The Oscar Grant Plaza Gazette

Tuesday, October 25, 2011   Day 16

THIS IS WHAT A POLICE STATE LOOKS LIKE

Starting at about 4:45am this morning, Tuesday, October 25, approximately 500 police in riot gear attacked and destroyed the Occupy Oakland encampment at Oscar Grant Plaza.  Eyewitness reports as well as coverage from the San Jose Mercury News confirm the presence of officers from the Alameda County Sheriff’s Department, Oakland, Berkeley, UC Berkeley, Pleasanton, Hayward, Fremont, Walnut Creek, Union City Newark, Santa Clara, San Francisco, and San Jose, as well as the California Highway Patrol.
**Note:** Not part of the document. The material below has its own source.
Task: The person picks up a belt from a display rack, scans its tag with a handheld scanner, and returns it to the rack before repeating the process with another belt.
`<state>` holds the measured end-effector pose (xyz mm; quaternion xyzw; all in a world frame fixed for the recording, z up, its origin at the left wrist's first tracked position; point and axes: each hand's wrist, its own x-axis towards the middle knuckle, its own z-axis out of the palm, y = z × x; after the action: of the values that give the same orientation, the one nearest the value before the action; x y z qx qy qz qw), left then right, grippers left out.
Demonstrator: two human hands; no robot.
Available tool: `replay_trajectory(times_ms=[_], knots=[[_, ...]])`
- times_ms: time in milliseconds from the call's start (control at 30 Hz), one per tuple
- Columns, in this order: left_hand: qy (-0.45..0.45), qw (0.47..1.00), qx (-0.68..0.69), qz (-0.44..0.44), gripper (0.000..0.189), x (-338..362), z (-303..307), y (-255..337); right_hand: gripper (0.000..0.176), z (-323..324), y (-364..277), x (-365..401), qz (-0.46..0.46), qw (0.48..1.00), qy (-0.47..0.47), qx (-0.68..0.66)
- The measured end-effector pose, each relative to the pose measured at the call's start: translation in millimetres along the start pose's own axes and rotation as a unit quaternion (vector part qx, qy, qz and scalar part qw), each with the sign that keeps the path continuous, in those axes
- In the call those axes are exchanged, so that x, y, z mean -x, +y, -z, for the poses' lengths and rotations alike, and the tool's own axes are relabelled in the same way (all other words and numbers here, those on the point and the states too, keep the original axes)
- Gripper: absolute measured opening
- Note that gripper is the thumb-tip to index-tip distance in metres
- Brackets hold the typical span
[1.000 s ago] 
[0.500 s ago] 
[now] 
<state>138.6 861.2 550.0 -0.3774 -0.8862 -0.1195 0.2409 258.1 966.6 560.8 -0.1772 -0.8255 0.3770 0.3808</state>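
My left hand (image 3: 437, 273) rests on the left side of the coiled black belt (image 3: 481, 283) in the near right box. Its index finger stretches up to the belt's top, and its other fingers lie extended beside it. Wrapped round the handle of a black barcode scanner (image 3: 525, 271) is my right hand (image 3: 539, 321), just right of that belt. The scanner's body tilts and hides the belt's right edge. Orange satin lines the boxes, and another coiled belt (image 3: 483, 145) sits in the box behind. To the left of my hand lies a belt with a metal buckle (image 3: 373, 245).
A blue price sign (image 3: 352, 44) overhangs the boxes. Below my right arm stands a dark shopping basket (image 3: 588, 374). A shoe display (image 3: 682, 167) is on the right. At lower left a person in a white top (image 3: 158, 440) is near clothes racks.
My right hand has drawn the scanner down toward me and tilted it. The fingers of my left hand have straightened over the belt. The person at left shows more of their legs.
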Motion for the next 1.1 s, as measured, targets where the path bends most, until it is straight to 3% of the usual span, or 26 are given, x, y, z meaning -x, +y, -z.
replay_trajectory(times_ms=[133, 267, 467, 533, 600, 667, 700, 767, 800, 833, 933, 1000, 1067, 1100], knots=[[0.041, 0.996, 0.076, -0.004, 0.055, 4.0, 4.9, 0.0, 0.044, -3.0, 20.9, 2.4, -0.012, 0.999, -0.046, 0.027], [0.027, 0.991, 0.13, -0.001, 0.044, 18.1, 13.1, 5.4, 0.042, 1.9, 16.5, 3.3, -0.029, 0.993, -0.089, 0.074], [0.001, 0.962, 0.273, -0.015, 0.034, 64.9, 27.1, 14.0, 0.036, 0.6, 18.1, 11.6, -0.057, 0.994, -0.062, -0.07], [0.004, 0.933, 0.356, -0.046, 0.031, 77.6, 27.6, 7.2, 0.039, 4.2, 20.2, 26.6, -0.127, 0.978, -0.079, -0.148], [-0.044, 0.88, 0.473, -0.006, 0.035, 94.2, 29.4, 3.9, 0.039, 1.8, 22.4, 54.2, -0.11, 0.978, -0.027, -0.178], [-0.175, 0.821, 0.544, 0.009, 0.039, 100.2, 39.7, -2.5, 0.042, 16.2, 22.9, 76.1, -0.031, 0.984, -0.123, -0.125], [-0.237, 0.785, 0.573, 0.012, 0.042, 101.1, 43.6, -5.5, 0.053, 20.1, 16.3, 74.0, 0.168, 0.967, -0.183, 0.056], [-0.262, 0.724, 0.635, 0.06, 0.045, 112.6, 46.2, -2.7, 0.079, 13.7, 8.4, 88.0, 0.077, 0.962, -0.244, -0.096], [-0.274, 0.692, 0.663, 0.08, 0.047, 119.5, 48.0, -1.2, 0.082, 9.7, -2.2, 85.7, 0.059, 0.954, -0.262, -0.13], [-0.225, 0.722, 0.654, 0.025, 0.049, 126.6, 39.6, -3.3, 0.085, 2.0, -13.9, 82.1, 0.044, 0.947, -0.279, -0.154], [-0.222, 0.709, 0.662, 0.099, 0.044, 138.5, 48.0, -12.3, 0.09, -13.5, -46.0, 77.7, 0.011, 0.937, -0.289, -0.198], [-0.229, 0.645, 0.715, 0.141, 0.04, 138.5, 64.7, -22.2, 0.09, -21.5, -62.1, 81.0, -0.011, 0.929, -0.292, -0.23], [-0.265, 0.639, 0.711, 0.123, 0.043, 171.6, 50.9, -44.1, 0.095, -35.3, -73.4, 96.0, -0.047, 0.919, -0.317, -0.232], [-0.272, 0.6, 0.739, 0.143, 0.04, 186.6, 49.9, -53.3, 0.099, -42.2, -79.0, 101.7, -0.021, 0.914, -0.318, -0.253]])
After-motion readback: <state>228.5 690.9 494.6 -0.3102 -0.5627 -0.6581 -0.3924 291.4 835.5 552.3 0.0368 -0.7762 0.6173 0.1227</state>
In other words, it takes the better part of the police force of central California in order to violently repress the legitimate political will of the people.

Police attacked the peaceful protest with flash grenades, tear gas, and rubber bullets after moving in with armored vehicles.  Police established barricades as far apart as 11th and 17th. Over 70 people were arrested and the camp gear was destroyed and/or stolen by the riot police.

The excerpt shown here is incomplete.